Thursday, December 31, 2009
Wednesday, December 30, 2009
Tuesday, December 29, 2009
Monday, December 28, 2009
Friday, December 25, 2009
Thursday, December 24, 2009
Wednesday, December 23, 2009
Monday, December 21, 2009
Friday, December 18, 2009
Monday, December 14, 2009
Hope you all are staying warm! I'm taking advantage of the cool weather to revel in my handknits!

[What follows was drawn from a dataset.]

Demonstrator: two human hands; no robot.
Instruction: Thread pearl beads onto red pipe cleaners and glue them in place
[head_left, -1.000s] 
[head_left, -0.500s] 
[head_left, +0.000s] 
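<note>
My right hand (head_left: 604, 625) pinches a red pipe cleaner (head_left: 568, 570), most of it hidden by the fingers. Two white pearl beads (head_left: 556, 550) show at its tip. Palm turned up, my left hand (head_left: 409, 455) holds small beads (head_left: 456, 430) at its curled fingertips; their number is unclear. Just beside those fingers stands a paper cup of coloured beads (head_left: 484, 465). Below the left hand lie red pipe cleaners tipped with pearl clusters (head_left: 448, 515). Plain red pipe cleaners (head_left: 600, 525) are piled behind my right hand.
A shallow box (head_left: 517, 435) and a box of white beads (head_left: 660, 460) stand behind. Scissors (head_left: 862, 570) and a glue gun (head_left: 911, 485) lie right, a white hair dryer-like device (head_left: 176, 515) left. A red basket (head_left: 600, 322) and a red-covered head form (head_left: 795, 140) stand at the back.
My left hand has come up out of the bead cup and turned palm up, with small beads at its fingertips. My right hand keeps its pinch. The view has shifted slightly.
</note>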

And by revel, I mean piling on the handknit socks, fingerless mitts, sweaters, cardigans and the occasional hat...all while still indoors. (I'm being stubborn and haven't turned on the heat yet).
Friday, December 11, 2009
This is a wheel blended navajo plied yarn - just over 8 ounces :) It's a blend of BFL and superwash merino that I had sitting around in the stash - there was no reasoning for the blending that way other than the colors were similar enough to allow for nice coloring, and something that I could add to the other navjao plied yarn to get enough yardage for a semi-secret project.
This time round, I made a conscious effort to put enough twist into the singles to prevent breaking on plying, and it seems to have gone much better. I'm loving the bounce and squoosh factor of the navajo plied yarn....tho I need to start churning off finer singles if I want the finished yarn to be less chunky!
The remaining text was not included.